Because spores survive on surfaces for up to two years, environmental cleaning is a critical part of breaking the transmission cycle. Vacuum carpets, rugs, and upholstered furniture frequently to remove shed hairs and spores. Hard surfaces should be disinfected at least twice a week during active treatment. Diluted household bleach works, though a 1:10 concentration is harsher than necessary for routine use. Your vet or a shelter medicine resource can recommend an appropriate dilution.

Wash bedding, blankets, and any fabric your cat regularly contacts in hot water.
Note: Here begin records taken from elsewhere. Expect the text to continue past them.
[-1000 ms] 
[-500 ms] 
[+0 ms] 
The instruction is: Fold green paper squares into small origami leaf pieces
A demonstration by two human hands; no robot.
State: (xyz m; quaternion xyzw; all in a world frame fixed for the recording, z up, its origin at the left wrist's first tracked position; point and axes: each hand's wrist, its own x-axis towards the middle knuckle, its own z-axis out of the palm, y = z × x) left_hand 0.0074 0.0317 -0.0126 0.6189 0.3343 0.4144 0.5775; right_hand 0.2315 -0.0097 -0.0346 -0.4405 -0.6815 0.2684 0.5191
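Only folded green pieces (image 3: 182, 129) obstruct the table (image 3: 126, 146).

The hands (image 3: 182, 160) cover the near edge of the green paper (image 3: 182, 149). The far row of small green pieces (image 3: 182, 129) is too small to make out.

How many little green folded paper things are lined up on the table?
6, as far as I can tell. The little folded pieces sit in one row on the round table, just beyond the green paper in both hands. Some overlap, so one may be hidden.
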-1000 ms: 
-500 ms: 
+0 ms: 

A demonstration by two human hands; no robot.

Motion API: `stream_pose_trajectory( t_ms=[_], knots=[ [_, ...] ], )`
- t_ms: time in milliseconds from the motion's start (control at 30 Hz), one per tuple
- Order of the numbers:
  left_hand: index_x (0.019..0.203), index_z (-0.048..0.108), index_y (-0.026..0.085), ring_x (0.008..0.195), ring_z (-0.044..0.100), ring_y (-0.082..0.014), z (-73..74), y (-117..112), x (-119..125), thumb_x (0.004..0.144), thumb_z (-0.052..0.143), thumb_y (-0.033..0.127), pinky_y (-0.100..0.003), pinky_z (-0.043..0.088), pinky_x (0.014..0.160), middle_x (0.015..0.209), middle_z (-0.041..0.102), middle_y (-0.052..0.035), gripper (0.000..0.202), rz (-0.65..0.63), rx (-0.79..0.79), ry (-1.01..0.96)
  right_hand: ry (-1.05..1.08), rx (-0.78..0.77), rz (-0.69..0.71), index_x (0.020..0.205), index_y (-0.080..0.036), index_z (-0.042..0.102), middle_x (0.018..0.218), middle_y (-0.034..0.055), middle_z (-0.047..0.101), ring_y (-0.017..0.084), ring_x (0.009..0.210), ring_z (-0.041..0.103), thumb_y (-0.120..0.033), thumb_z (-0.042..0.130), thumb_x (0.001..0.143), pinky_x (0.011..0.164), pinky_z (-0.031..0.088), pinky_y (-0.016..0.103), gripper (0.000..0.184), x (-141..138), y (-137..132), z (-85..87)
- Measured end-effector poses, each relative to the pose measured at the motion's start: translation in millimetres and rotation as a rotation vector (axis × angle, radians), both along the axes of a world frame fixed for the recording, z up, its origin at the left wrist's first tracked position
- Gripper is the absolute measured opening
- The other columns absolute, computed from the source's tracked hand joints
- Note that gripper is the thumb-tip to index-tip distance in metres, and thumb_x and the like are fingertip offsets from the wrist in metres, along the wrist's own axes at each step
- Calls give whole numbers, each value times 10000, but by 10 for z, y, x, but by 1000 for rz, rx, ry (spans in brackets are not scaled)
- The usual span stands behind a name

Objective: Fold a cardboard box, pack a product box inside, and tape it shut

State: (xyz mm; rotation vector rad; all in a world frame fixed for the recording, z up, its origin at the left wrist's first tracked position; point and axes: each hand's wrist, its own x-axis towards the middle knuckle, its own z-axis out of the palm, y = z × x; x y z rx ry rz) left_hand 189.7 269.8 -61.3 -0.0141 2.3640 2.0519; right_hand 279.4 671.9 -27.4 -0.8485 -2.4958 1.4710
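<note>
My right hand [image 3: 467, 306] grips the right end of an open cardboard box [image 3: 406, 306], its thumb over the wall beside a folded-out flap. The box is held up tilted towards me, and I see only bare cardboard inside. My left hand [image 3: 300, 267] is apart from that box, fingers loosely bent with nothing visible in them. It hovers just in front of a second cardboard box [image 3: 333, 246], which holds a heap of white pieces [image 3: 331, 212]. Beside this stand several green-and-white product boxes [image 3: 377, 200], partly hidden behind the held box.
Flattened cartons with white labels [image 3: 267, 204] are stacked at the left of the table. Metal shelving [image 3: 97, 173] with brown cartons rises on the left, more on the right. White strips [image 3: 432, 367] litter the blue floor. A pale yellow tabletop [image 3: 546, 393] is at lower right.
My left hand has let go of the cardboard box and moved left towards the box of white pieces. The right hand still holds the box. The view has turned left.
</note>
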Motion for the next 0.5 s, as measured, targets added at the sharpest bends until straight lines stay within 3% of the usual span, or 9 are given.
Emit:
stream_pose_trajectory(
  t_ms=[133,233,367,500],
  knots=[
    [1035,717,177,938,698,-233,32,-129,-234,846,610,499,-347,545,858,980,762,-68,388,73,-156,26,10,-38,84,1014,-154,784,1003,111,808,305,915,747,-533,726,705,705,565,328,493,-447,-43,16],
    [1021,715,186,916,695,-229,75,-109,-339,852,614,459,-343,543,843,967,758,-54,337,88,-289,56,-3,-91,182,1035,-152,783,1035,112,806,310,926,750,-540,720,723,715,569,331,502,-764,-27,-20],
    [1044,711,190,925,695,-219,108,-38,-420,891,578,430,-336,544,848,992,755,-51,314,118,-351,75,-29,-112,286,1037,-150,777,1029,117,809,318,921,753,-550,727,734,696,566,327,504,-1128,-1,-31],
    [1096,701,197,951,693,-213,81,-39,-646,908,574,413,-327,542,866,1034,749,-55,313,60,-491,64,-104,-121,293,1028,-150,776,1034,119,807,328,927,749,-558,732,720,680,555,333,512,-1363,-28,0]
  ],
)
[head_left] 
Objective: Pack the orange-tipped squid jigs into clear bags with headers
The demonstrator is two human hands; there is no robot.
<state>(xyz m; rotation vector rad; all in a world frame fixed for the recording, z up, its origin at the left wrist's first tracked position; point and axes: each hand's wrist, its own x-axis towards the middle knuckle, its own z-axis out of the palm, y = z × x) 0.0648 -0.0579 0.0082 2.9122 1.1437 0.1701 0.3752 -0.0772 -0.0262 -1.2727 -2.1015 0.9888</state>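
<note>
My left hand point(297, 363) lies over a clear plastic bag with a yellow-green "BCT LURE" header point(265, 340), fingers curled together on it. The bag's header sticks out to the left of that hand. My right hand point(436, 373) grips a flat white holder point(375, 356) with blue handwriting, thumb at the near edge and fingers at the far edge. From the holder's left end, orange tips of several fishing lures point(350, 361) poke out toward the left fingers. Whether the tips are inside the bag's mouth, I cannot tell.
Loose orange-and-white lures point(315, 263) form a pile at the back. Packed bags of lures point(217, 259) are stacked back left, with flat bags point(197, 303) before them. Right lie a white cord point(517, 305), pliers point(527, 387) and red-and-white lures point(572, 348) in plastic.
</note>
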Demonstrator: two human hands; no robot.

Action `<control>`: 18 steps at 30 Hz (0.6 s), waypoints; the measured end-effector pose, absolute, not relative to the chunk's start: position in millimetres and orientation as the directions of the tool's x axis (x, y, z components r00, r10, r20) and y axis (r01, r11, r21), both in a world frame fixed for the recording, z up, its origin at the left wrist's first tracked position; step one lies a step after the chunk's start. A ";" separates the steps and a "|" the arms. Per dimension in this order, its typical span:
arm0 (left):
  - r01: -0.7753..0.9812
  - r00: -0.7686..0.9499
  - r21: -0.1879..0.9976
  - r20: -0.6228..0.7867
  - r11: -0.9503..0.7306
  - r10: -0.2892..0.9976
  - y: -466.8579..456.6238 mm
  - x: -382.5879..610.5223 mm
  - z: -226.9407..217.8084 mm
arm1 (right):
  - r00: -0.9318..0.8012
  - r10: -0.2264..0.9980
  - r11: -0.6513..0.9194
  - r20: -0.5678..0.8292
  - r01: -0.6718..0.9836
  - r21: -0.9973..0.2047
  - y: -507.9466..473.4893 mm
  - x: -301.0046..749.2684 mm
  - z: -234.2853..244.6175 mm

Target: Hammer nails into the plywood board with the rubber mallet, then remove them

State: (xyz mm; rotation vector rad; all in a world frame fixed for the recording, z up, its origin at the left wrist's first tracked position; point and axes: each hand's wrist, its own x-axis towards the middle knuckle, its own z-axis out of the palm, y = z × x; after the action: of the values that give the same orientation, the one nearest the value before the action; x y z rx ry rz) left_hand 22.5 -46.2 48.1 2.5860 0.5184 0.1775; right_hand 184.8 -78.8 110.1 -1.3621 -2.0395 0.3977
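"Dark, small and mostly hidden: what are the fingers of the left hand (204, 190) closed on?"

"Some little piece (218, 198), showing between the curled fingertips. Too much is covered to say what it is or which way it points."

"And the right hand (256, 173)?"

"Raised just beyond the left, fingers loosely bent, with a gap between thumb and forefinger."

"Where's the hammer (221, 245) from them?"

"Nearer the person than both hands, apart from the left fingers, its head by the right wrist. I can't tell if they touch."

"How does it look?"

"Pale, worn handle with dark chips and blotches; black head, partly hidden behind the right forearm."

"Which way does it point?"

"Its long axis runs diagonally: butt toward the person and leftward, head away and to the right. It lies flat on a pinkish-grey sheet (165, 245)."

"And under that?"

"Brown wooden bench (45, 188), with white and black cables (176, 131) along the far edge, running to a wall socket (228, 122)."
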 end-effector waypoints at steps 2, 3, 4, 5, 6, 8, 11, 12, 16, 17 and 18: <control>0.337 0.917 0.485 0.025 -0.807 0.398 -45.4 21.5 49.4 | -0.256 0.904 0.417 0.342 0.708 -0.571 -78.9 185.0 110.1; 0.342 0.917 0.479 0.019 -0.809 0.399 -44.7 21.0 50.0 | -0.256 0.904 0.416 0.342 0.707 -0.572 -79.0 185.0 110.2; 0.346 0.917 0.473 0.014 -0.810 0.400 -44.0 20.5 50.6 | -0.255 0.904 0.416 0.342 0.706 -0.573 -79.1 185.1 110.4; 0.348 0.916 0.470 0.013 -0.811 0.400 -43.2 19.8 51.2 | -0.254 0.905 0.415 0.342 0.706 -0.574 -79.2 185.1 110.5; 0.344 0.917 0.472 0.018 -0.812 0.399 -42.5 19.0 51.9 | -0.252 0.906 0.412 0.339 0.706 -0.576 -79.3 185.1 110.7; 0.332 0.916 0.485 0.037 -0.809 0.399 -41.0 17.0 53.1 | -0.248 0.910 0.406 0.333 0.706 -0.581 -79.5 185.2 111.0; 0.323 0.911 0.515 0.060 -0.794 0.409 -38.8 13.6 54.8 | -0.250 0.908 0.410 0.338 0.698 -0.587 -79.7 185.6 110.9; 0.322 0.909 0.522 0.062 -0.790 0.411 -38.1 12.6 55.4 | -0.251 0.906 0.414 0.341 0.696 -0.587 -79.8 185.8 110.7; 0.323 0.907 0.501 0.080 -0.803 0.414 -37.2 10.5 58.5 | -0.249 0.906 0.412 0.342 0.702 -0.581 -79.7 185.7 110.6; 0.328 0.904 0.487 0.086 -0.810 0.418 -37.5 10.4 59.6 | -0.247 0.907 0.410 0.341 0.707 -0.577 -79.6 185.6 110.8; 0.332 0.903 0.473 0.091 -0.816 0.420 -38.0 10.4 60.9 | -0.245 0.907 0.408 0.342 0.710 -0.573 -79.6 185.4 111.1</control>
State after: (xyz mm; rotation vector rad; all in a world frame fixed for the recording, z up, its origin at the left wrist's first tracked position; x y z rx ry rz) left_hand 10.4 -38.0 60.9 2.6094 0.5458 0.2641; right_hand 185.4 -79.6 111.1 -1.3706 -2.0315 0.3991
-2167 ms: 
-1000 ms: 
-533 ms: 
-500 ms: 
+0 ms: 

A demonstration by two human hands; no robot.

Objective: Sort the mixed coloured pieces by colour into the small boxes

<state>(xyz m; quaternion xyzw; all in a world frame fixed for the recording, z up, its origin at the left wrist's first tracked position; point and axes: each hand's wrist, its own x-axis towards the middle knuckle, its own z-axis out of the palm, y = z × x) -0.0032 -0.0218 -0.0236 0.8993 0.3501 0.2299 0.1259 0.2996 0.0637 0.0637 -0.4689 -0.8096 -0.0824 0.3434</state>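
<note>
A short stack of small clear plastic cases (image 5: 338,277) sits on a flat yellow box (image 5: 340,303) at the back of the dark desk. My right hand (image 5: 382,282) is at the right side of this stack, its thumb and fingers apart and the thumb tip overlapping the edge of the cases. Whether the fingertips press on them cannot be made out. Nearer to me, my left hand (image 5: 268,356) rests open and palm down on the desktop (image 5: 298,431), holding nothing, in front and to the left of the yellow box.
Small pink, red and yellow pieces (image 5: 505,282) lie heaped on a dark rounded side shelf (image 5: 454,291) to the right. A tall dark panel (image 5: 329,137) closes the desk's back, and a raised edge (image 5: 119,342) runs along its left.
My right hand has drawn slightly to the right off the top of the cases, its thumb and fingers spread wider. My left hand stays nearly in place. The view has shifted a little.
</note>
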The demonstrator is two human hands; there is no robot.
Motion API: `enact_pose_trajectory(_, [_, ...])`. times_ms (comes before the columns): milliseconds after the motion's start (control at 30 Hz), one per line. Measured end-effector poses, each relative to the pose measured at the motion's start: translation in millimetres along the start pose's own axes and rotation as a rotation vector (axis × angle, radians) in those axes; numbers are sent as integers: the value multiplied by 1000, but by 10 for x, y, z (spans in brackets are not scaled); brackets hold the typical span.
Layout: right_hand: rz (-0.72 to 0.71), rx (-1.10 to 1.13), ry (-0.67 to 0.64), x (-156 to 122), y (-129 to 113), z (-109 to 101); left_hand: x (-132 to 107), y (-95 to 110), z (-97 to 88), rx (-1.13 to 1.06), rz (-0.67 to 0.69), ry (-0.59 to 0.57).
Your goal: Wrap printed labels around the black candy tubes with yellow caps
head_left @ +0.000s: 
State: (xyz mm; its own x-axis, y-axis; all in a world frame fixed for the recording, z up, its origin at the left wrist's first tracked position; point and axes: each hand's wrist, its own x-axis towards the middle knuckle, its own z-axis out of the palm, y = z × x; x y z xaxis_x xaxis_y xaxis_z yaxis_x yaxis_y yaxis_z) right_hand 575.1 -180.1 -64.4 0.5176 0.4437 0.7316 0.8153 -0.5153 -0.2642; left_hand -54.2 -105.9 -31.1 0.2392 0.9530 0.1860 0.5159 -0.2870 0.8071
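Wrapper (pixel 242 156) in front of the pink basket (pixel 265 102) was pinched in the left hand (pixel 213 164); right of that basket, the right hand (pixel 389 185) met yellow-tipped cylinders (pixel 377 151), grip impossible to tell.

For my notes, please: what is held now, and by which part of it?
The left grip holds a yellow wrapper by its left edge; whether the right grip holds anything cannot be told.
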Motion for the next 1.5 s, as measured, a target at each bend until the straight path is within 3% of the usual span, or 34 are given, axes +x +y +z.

Confining your cat to an easy-to-clean area of the house during treatment reduces the amount of environmental contamination you need to manage. Daily spot cleaning of that area, combined with twice-weekly deeper disinfection, is a practical routine that balances effectiveness with minimizing stress for the cat.

Preventing Spread

Wash your hands thoroughly after handling any cat you suspect might be infected. If you’re fostering, adopting, or interacting with stray cats, be aware that some can carry the fungus without showing obvious signs. Wearing gloves during treatment applications and changing clothes afterward reduces your exposure. Keep infected cats separated from other pets in the household until they’ve had two consecutive negative fungal cultures, which confirms the infection has actually cleared rather than just improved visually.